“Did you already get Oropouche?” I ask Yolexis in our first conversation of the week on WhatsApp. “They say that it’s all over Cuba right now,” I added.
“Solavaya, brother,” my Havana neighbor responds from a distance. “Don’t even mention that, because the way things are here, the worst thing would be if I also got that virus.”
“Some of Dania’s relatives who live in Cienfuegos got it and wiped them out,” he tells me. “It kept them in bed for several days, with very high fever and pain all over their bodies, and when it seemed that they were better, they started again, even vomiting.
“Look at the thing they call the Oropouche Ruperto, like the character in Vivir del Cuento, because when you’re getting over it, devastated, it comes back and affects you even more,” he adds.
“Ugh, that is really tough,” I worry. “Take good care of yourselves there, something like this is really serious.”
“Yes siree,” Yolexis reaffirms. “I don’t even want to imagine that my daughter gets it.
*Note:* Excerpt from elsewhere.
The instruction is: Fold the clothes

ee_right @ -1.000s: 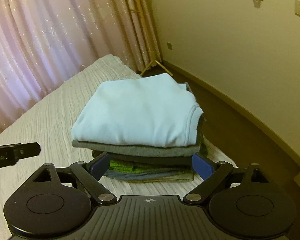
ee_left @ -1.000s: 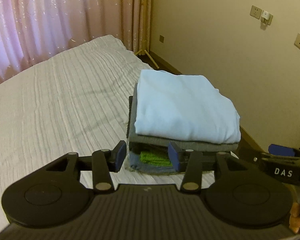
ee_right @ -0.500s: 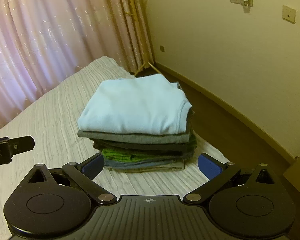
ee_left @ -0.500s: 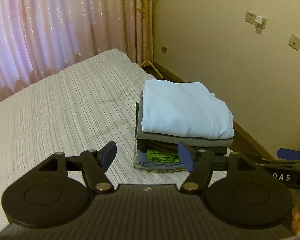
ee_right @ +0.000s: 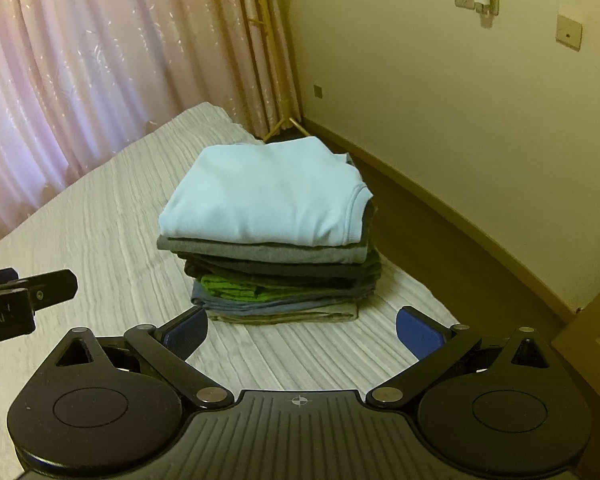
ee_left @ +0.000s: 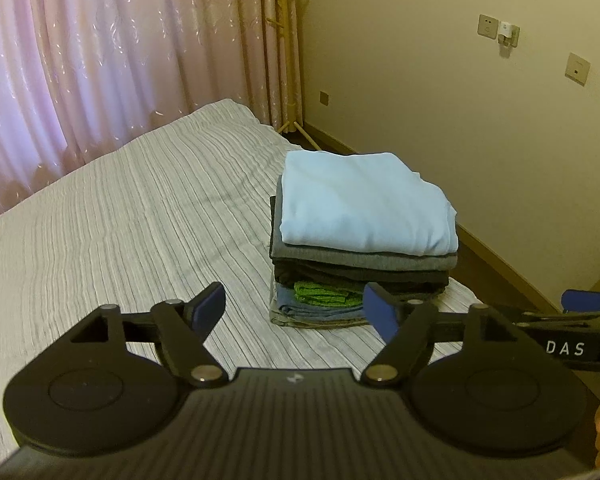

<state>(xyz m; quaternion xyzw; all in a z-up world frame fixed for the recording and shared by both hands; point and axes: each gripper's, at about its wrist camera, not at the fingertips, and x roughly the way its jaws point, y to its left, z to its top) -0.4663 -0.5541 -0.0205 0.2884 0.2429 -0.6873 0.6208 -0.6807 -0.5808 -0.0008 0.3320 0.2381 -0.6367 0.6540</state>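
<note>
stack of folded clothes [ee_left: 360, 240] sits done on bed [ee_left: 120, 220]; left gripper [ee_left: 296, 308] fingers just spread wider, right gripper [ee_right: 300, 328] fingers apart, both empty. next: fetch another garment, none in view.

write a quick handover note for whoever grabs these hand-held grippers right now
Left hand-held gripper: jaws have just been opening, nothing between them.
Right hand-held gripper: open wide, empty.
Both sit short of the stack of folded clothes, which rests near the bed's corner by the wall; light blue top on top, edges fairly even.
Done: every garment in view is folded and stacked.
Left: no unfolded clothes visible; check out of view for more.
</note>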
Or Dania’s parents, who already have their ailments and could get complicated. And you know that ending in a hospital these days is a horror and mystery movie…”
“The problem is that with the rain of the last few weeks, the mosquitoes are everywhere and, no matter how much you take care of yourself at home, if they don’t fumigate, we won’t solve anything,” he laments. “But if there is no fuel even for thermoelectric plants, there is even less for fumigation.”
“And, in short, is there Oropouche or not in Havana?” I ask.
“Not officially, you know… But of course, there is. It’s spread throughout the country, and with the amount of people who always travel to Havana, and more so in the summer, you can bet on it,” he reflects. “And, to top it off, there is also dengue, and that one is even more serious.”
“And you should see the trash, brother,” he tells me, “it’s much worse than when you left. Between that, the leaks and the puddles everywhere, the mosquitoes are happy. And the hurricane in the area let us off the hook…”
“Well yes,” I agree. “When I saw that Beryl was headed there, I was very worried. And I guess in Cuba people must have been holding their breath.”
“Of course, brother, if that Beryl enters Cuba, it will give us trouble. It became category 5, an animal. The truth is, we escaped by a hair,” Yolexis tells me, relieved.
“Just with what it had rained a few days before, a few buildings collapsed here in Havana. Just imagine with winds of 200 kilometers per hour,” he points out. “That happens just over a small part of Cuba and it sweeps us away: there are no roofs left standing, no electric poles, no banana trees, no nothing. A catastrophe.”
I hear his last word — a very Cuban quip that has become a common expression on the island due to daily hardships and disasters — and I can’t help but laugh, despite the dramatic nature of the situation. Yolexis hears me and does not ignore it.
“Don’t laugh, things are serious. You may be over there with the millionaire sheiks and the full supermarkets, but here the situation is getting tougher every day,” he reprimands me. “Imagine if the hurricane also wipes out what little is left…”
“If that happens then a bunch of bananas will cost 500 pesos and a pound of beans about a thousand, and pork at whatever the butchers want,” he warns.
“Terrible,” I managed to say, imagining how much I could buy at those prices with the money I officially earned in Cuba and how much so many Cubans could do, even without a hurricane, with a much lower salary and much more complicated family relationships. Like Yolexis himself.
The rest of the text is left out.